* [Brief]
Only lines holding the string "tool" are wanted; copy each one from the material.
● ● ●
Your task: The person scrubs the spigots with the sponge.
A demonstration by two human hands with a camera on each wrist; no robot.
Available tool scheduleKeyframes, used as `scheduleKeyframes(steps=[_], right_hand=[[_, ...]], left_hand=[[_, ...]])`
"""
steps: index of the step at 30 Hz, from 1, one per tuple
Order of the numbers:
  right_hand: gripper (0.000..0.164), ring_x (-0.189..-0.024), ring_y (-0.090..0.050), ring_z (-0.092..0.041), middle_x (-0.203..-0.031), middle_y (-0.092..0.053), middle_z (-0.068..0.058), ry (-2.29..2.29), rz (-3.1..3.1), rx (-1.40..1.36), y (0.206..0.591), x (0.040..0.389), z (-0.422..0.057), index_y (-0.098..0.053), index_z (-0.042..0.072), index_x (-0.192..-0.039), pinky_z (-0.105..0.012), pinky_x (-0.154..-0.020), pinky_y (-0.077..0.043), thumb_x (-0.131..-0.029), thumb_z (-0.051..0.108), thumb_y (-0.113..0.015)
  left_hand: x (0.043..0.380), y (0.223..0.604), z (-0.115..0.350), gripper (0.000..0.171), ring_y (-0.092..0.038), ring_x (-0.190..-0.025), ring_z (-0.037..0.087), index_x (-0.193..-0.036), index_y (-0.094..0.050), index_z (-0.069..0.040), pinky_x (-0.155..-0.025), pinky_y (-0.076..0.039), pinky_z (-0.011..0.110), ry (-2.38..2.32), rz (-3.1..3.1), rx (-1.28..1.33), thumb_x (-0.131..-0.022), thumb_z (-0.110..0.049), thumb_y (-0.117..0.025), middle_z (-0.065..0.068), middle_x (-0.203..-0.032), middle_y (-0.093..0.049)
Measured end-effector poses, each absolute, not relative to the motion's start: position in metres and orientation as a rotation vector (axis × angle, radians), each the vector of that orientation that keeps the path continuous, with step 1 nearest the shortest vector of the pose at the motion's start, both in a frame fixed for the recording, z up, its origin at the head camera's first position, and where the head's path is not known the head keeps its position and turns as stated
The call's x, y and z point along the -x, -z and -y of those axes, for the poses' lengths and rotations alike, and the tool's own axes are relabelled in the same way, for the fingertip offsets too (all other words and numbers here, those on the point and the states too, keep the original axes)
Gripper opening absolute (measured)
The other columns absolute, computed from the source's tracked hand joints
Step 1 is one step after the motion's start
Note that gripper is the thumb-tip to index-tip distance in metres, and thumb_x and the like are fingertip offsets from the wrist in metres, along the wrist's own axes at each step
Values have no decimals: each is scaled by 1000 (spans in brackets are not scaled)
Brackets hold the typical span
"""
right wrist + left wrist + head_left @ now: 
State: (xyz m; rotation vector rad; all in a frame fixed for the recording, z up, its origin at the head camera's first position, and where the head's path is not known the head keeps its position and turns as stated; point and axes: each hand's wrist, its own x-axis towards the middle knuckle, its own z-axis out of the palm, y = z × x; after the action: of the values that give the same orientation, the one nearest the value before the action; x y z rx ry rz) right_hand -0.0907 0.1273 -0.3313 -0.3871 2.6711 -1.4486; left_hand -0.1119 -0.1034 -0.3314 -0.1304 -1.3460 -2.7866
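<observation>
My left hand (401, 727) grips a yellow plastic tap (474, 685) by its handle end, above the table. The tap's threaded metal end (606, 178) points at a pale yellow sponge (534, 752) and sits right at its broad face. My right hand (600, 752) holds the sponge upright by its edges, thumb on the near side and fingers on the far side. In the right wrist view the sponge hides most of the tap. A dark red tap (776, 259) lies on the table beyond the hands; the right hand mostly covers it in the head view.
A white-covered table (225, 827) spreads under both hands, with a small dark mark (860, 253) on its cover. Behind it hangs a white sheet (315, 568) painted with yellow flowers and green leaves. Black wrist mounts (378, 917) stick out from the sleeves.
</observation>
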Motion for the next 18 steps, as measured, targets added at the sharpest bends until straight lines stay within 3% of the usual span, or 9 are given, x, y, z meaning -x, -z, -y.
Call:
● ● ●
* [Answer to this task]
Available tool scheduleKeyframes, used as `scheduleKeyframes(steps=[_], right_hand=[[_, ...]], left_hand=[[_, ...]])`
The call's x, y and z point along the -x, -z and -y of those axes, for the poses' lengths and rotations alike, and the tool's own axes are relabelled in the same way, for the fingertip offsets too (all other words and numbers here, those on the point and the states too, keep the original axes)

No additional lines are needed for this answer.